## The task
Whenever the string "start" appears in a line below, please copy the line out.

## Data extract
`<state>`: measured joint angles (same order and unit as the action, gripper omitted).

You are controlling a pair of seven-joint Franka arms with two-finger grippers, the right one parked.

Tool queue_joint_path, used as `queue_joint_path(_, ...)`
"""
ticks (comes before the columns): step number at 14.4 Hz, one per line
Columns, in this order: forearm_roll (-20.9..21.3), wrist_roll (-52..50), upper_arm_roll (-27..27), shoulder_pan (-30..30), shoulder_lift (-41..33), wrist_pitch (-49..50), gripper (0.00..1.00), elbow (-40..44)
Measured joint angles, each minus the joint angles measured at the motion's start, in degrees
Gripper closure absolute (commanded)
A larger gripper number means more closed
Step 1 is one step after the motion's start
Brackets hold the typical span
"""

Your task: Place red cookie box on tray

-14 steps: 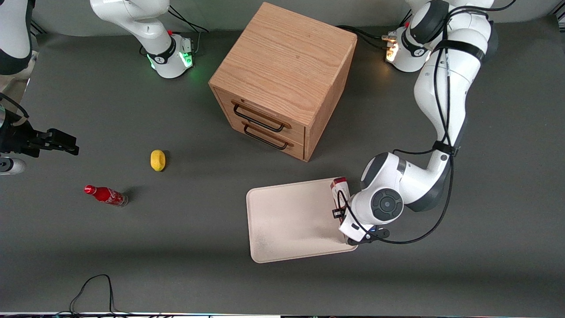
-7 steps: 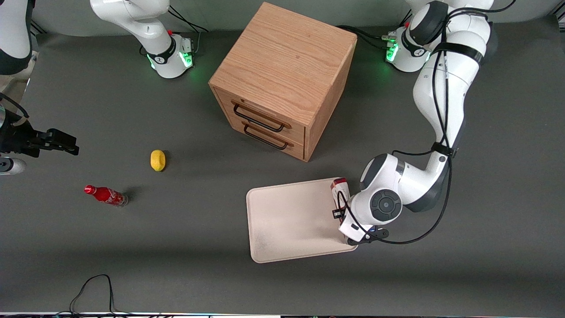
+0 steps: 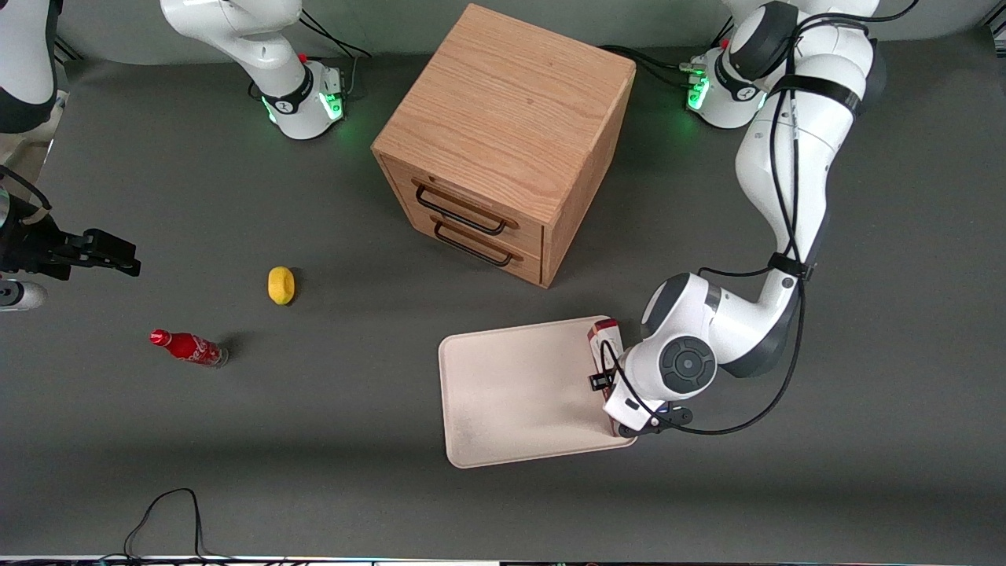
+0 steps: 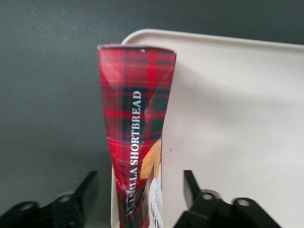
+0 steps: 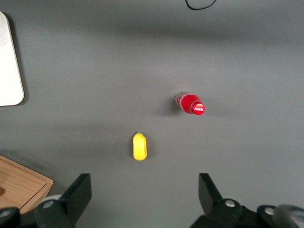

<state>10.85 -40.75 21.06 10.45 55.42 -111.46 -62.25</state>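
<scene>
A: status on the long narrow dark-red tartan cookie box (image 4: 135, 137)?

B: it's at the edge of the large flat cream-white rectangular tray (image 3: 519, 393), on the working arm's side; in the wrist view one long side looks to overhang the rim onto the grey surface (image 3: 314, 440), rest over the tray; we can't tell if it's fully seated

A: claw?

B: the left arm's claw (image 4: 137, 199) sits right over the box; fingers (image 4: 192, 185) spread wide, clear gap to the carton on both sides; we read it as gripping nothing

A: so released?

B: looks that way; we'd call the placement about done, maybe marginal at the rim

A: if we need to regrip?

B: thin cardboard, light, likely hollow-ish; the end looks pinched in, so it crushes easily; printed faces look smooth, may slip under light force; we'd take it across the narrow width near mid-length, modest squeeze; avoid the creased end

A: anything else nearby?

B: the oak-coloured two-drawer wooden cabinet (image 3: 503, 141) is farther from the front camera; the small red cola bottle (image 3: 189, 347) and the yellow lemon-shaped object (image 3: 280, 284) lie toward the parked arm's end; all well apart from the tray
</scene>
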Motion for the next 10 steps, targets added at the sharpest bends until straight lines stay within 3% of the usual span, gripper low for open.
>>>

## The answer
Measured joint angles, each minus the joint angles measured at the motion's start, in degrees
Step 1 is one step after the motion's start

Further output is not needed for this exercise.